> Goal of the exercise: Return each line of the listing in which the word "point" appears.

> Dataset records:
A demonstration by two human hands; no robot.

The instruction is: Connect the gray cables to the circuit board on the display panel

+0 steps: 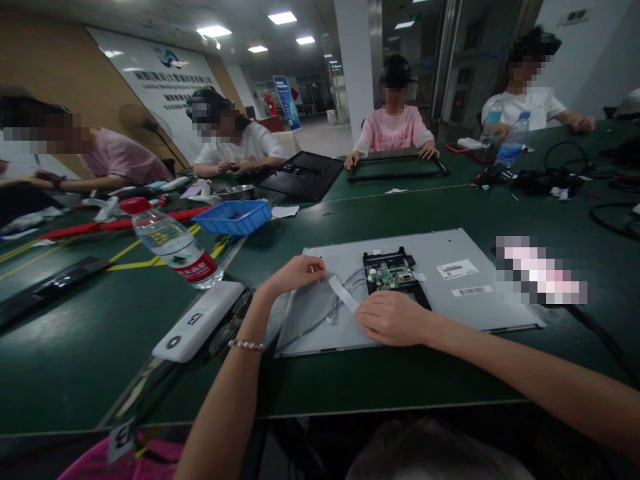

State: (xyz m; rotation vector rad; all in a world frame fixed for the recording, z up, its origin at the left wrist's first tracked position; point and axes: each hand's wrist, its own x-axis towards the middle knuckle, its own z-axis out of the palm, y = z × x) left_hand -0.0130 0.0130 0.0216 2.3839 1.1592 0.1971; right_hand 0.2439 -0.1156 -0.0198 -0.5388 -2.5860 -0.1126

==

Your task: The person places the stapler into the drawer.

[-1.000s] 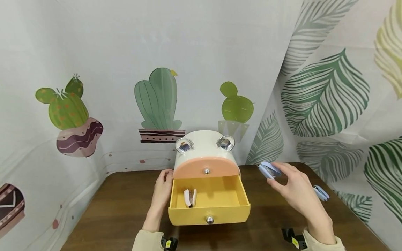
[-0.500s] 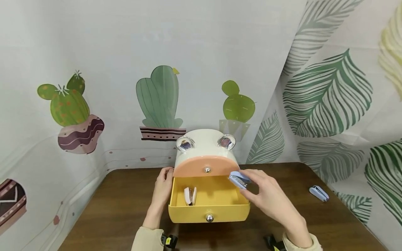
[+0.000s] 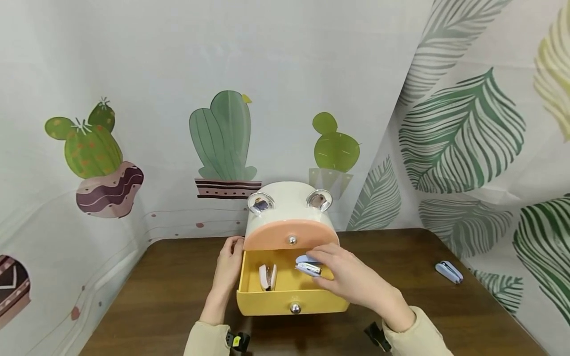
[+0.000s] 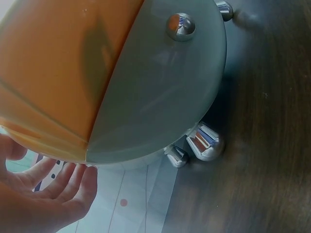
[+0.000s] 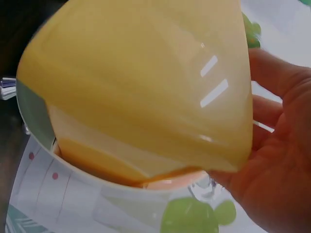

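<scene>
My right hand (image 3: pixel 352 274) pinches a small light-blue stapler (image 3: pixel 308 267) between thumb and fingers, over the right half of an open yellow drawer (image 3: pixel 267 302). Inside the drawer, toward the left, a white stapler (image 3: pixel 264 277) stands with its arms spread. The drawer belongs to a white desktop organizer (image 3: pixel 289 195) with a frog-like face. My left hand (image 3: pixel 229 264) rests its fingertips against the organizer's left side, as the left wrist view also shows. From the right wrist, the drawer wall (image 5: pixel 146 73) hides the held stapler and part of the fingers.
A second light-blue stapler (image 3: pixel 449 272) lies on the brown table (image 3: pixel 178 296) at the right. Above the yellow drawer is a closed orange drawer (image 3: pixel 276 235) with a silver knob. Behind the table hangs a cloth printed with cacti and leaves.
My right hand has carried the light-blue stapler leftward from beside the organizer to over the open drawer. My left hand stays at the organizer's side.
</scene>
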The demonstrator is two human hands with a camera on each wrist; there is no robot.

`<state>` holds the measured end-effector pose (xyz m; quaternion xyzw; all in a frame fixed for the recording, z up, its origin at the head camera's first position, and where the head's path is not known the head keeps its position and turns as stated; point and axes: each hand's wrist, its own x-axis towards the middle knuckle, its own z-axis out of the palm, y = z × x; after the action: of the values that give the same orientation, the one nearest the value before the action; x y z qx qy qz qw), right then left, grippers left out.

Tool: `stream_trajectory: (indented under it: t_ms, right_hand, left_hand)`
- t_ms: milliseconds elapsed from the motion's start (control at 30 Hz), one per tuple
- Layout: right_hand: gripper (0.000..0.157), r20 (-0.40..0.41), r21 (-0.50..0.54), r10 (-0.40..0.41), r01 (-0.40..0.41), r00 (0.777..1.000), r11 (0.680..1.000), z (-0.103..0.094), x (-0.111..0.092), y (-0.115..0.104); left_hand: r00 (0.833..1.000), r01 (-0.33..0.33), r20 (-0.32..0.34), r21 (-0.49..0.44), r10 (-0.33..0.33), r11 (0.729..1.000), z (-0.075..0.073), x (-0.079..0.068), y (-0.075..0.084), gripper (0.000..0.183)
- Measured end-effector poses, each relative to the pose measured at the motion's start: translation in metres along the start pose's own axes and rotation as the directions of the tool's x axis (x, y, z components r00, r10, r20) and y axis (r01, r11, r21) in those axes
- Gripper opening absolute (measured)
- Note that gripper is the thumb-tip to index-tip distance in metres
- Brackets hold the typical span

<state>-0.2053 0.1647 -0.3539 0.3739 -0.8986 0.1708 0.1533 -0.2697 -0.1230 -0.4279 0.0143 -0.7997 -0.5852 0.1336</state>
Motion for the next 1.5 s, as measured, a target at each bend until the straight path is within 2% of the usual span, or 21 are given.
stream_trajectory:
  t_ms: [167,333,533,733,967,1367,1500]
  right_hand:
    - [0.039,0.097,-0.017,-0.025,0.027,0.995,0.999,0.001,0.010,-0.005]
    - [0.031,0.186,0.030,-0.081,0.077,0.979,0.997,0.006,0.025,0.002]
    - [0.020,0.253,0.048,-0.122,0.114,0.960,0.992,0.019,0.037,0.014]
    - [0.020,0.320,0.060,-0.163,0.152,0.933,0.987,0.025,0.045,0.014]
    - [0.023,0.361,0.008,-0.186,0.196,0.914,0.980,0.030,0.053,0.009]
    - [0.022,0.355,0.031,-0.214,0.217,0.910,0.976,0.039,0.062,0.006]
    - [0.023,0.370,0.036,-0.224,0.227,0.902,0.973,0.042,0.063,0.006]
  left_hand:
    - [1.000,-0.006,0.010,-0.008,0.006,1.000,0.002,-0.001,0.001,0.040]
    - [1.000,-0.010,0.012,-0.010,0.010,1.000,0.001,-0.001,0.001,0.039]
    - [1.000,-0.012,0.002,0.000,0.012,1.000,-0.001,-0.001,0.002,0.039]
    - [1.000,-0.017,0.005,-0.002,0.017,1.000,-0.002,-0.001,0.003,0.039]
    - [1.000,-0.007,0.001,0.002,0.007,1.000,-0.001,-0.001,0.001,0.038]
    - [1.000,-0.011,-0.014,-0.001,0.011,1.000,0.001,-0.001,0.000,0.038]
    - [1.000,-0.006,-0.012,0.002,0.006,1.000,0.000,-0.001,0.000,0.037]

> Response to the task:
State: (xyz m; rotation vector rad; all in a world frame fixed for the recording, z up, its origin at the left wrist's first tracked position; point and axes: each hand's wrist, its own x-axis towards the middle knuckle, its own z-axis out of the palm, y = z × x) left_hand -0.0130 0.0130 0.0216 2.3839 1.1592 0.1971; right_hand 0.2439 -0.1156 -0.0198 -0.5388 -2.5860 -0.1126
`<state>` holds the measured end-effector pose (xyz m; quaternion xyzw; all in a frame fixed for the recording, z up, its origin at the head camera's first position, and where the head's path is not known the head keeps its position and turns as stated; point and axes: each hand's wrist, its own x-axis towards the middle knuckle, its own z-axis out of the palm, y = z × x; after the action: of the values that give the same orientation, the one nearest the value before the action; x y z qx qy qz qw), right then left, grippers left out.

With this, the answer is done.